« Que le 18 octobre soit la journée de l'épuration et de la liquidation du détestable RCD ». Cette phrase a clos un communiqué des ligues de protection de la révolution publié en octobre 2012 dans la ville de Tataouine. Ce communiqué a été signé par le secrétaire général de cette tristement célèbre ligue, Saïd Chelbi. Ce jour-là, en 2012, le coordinateur général de Nidaa à Tataouine, Lotfi Nagdh, a été lynché par une foule en colère. Ce même Nidaa qu'on avait qualifié, et qu'on qualifie aujourd'hui encore, de résidu du RCD. Cette ligue est aujourd'hui dissoute, ses membres en revanche se narguent d'être des révolutionnaires qui veulent, eux-aussi, sauver le pays. Des vidéos de Lotfi Nagdh trainant au sol, les vêtements déchirés et le visage recouvert de bleus ont fait le tour de la toile et ont été reprises à l'unisson par les médias de la place. Ce jour-là, Lotfi Nagdh est mort. Dans un premier rapport établi par un médecin légiste, on apprend qu'il est mort « suite à une crise cardiaque ». Un deuxième rapport a attesté de la présence de bleus et d'œdèmes sur tout son corps.
Hier soir, les présumés assassins de Lotfi Nagdh ont tous été acquittés et relâchés.
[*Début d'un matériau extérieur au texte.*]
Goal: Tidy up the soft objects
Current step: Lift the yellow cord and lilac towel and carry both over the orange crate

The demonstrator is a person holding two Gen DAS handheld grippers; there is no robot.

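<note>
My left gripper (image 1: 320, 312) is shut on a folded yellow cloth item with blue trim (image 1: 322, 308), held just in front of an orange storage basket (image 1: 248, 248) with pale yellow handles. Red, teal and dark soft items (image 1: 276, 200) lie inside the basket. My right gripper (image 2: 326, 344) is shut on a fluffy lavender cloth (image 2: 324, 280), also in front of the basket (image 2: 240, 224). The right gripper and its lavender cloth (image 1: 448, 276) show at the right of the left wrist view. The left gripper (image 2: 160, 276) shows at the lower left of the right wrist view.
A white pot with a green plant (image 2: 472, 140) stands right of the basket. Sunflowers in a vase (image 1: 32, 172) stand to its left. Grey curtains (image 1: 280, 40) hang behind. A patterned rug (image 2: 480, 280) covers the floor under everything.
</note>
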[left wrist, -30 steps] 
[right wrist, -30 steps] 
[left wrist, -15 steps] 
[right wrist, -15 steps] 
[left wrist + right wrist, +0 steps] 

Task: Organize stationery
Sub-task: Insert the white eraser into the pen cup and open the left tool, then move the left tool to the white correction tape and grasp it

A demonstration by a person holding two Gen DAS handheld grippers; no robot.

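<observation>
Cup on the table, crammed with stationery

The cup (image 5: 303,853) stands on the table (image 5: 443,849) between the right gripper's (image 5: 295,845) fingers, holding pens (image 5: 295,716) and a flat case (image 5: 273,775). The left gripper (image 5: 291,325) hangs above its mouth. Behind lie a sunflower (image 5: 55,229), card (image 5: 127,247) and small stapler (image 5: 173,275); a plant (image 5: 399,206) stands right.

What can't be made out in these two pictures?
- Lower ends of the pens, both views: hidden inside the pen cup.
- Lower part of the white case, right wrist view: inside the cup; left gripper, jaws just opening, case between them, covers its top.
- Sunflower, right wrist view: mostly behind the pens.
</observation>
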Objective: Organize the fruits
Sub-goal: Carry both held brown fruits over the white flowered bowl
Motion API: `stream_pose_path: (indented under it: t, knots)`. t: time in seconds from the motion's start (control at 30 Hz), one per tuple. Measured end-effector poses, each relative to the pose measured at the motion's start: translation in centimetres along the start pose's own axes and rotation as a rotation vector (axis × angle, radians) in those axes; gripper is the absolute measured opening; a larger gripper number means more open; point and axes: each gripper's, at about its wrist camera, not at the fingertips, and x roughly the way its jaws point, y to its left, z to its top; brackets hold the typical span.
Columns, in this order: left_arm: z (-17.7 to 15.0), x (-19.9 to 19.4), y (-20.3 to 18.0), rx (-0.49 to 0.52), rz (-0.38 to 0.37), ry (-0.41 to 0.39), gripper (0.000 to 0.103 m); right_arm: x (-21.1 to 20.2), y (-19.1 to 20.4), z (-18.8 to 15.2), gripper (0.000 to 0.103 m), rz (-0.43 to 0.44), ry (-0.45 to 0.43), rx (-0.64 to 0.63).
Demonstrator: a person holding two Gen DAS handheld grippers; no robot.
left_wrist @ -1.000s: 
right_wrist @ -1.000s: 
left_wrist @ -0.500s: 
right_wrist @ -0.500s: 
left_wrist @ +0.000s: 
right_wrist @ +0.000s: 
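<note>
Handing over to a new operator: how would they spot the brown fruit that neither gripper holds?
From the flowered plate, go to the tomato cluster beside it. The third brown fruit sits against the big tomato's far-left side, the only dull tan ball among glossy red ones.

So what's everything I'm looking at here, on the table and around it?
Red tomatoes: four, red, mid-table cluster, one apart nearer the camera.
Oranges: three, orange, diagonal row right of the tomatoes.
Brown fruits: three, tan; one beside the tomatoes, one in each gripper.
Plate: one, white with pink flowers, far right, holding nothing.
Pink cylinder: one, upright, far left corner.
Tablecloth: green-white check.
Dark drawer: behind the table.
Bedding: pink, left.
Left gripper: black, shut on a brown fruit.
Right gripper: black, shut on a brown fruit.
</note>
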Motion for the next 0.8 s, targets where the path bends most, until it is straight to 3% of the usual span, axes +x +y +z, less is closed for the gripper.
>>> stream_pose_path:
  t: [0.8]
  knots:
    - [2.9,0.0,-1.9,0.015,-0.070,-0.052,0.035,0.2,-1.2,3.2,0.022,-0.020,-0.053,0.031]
Un non-lieu retentissant a été prononcé dans l'affaire de son assassinat qui traine devant les tribunaux depuis 2012. Saïd Chelbi, Louhichi Fakhem, Abdelwaheb Thebti et les autres, ont pu rentrer chez eux ce matin sous les applaudissements des pseudos révolutionnaires venus les accueillir et les acclamer. On les présente comme des héros, comme des victimes d'une opinion publique qui les a accusés à tort pendant 4 ans alors qu'ils étaient innocents. Oui car on célèbre cet acquittement comme étant une victoire, une victoire de la justice impartiale et indépendante contre le pouvoir tyrannique. Une justice des révolutionnaires qui ont décidé de faire justice eux-mêmes. Une justice de ceux dont les appartenances politiques les placent hors d'atteinte.
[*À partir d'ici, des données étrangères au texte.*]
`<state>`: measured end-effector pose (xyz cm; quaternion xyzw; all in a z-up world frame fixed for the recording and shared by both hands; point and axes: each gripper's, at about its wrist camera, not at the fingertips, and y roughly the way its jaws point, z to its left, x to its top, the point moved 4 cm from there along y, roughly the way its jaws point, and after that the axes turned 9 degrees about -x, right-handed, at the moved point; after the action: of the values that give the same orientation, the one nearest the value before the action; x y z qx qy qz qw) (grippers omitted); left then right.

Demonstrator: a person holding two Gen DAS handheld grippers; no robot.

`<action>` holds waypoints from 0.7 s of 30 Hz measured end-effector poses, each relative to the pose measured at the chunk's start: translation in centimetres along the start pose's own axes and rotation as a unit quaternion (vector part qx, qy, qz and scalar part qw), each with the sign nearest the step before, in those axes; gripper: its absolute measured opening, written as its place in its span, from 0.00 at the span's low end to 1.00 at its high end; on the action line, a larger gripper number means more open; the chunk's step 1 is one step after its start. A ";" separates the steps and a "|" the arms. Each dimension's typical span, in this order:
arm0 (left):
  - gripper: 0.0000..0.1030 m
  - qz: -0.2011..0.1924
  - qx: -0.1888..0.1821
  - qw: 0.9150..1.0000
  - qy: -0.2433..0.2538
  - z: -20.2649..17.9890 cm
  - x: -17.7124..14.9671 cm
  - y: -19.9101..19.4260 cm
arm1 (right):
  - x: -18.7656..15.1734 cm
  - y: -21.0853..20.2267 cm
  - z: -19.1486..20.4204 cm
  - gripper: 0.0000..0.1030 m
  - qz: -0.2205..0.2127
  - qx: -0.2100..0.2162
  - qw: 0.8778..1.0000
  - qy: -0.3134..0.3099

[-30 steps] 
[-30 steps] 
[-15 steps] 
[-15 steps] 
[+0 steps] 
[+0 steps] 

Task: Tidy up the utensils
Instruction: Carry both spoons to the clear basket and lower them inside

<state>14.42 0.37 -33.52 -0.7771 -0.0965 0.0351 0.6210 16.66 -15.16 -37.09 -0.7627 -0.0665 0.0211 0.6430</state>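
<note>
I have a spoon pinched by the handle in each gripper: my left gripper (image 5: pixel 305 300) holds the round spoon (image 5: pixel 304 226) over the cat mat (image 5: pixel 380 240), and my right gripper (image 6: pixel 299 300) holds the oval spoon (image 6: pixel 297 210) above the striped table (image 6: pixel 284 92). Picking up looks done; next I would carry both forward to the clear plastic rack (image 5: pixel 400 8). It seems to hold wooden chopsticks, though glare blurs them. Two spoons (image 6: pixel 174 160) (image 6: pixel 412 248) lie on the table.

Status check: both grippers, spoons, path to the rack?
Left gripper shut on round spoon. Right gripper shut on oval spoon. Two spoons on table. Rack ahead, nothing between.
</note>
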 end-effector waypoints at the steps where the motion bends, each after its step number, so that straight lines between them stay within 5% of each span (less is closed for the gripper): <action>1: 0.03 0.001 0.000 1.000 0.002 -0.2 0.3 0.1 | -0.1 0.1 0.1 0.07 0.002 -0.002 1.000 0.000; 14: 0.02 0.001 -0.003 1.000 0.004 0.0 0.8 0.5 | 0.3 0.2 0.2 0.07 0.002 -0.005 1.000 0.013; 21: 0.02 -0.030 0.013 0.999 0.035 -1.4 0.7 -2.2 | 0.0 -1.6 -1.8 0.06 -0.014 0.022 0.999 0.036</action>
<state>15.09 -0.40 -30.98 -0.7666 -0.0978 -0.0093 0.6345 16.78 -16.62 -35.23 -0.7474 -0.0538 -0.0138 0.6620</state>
Ce procès qui a duré 4 longues années s'est soldé par un fiasco total. La question est simple et aucune réponse n'a été apportée à l'heure actuelle. Qui a tué Lotfi Nagdh ? Aujourd'hui, on estime qu'il n'a pas été tué. Qu'il a tout simplement « succombé » au lynchage de la foule. Qu'il a « perdu la vie » après une crise cardiaque. Qu'il a péri suite « au choc subi lors d'une manifestation qui a dégénéré des deux côtés ». Mais il ne s'agit nullement de meurtre ou d'assassinat. Des jeux de mots permettent de masquer la réalité, de maquiller ce qui est vrai et de disculper les véritables coupables. Au diable la sacralité de la vie humaine ! Mais les véritables coupables ne sont pas seulement ceux qui posent ce matin, le sourire béat et la mine triomphante, aux côtés des « révolutionnaires » de fortune. Les vrais coupables sont ceux qui ont banalisé l'appel au meurtre et le lynchage public. Ce sont ces élus de l'ancien Parlement qui ont appelé à ce que « des mains soient coupées », à ce que « ceux qui contestent la légitimité soient lynchés dans la rue ». Ces élus qui ont qualifié les accusés de « lions qui se sont mobilisés pour défendre une noble cause, celle de la révolution et de ses principes », et ce, avant qu'aucun jugement ne soit rendu. C'est ce pouvoir qui autorise des partis politiques menaçant de « couper des têtes et des mains », d'agir en toute légalité et de continuer à propager ses discours haineux. Les premiers responsables ce sont tous ceux qui ont permis à cette culture de la haine et de la violence de s'enraciner dans le pays et de devenir un langage qualifié de révolutionnaire et largement toléré.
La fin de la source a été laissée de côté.